» **Exercise requirements**
Without the pictures, can you quote each line below exactly?

» **Material provided**
▽

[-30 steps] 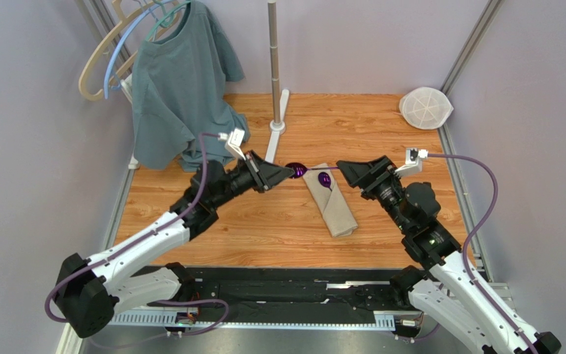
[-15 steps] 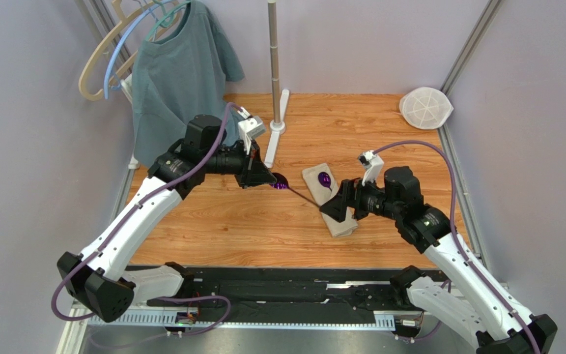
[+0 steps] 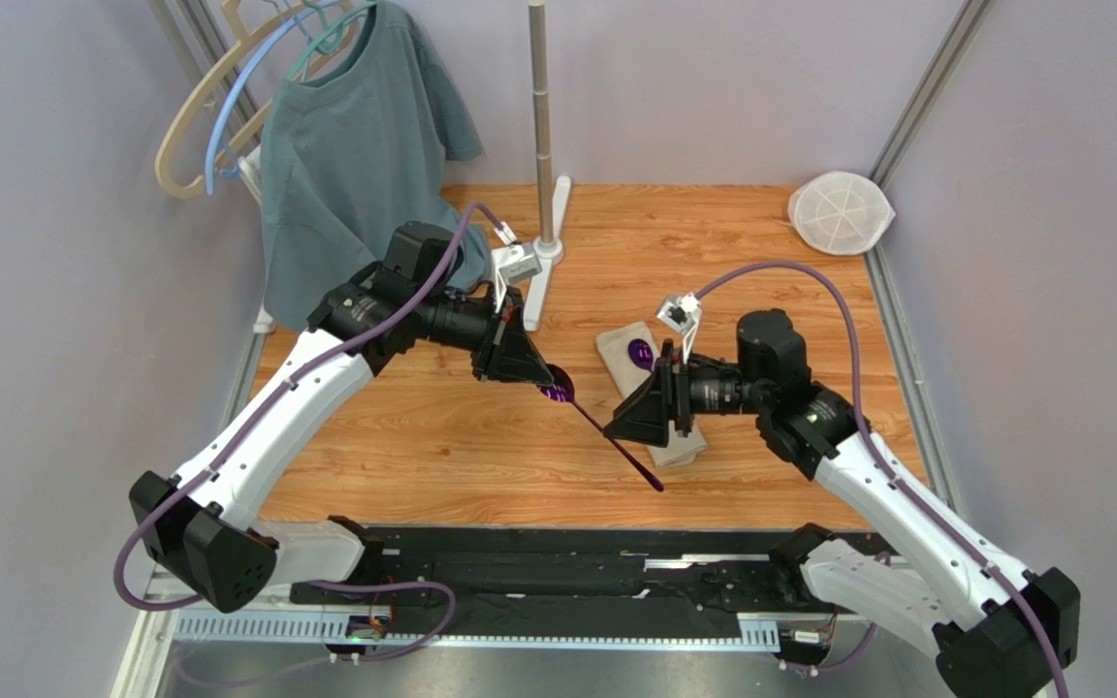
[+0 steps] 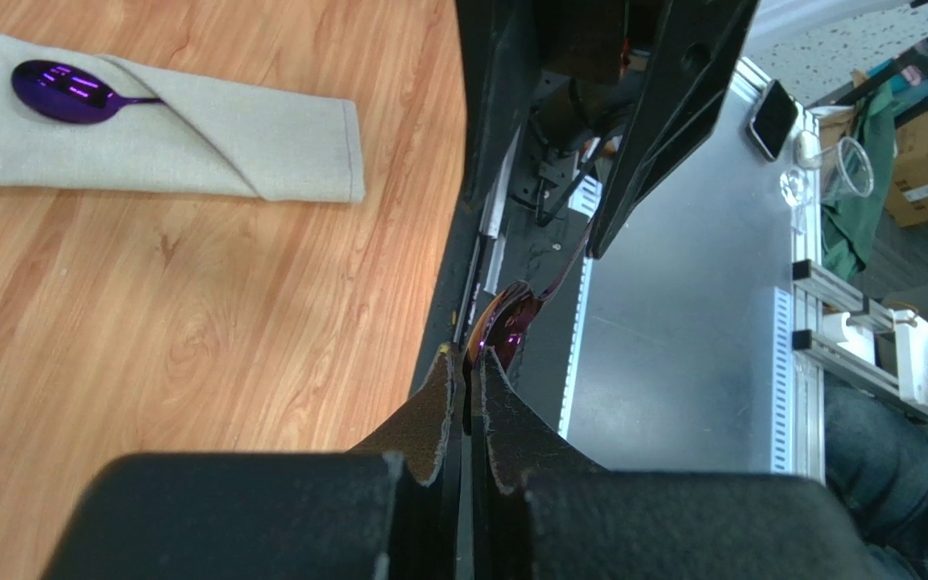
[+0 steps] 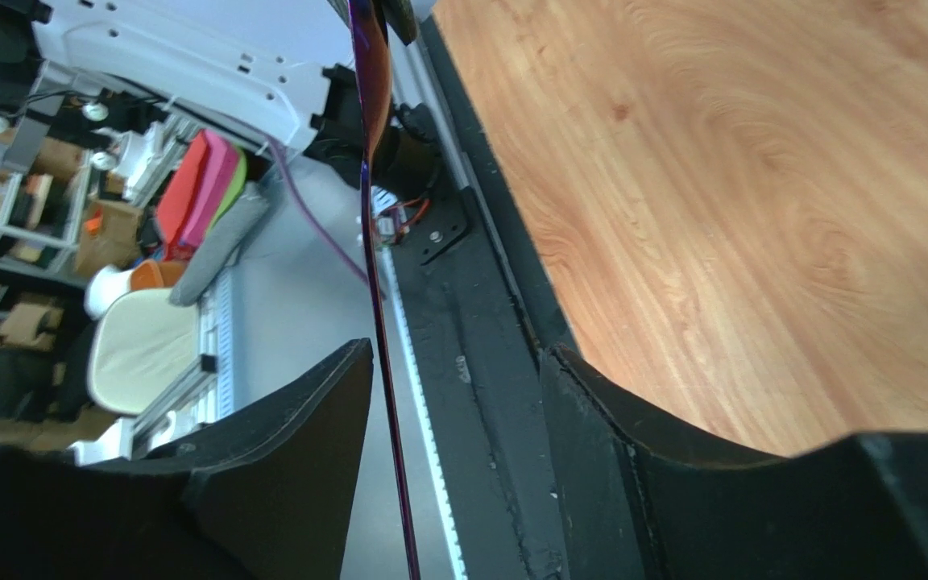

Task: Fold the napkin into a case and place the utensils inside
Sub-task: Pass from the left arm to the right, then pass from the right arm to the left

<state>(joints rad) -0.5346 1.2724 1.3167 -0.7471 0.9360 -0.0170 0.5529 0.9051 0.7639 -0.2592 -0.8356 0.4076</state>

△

» **Answer to the problem**
[-30 steps] 
[-15 steps] 
[+0 steps] 
[+0 steps] 
[+0 steps] 

Task: Fold the napkin into a case and place the utensils inside
Sub-task: Pass from the left arm to the right, then pass from the right arm to the left

<state>(joints rad) -0.5346 1.2724 1.3167 -0.7471 0.9360 -0.0170 0.5529 0.9051 0.7639 -0.2592 -0.8356 0.4076</state>

This answer is complete as written.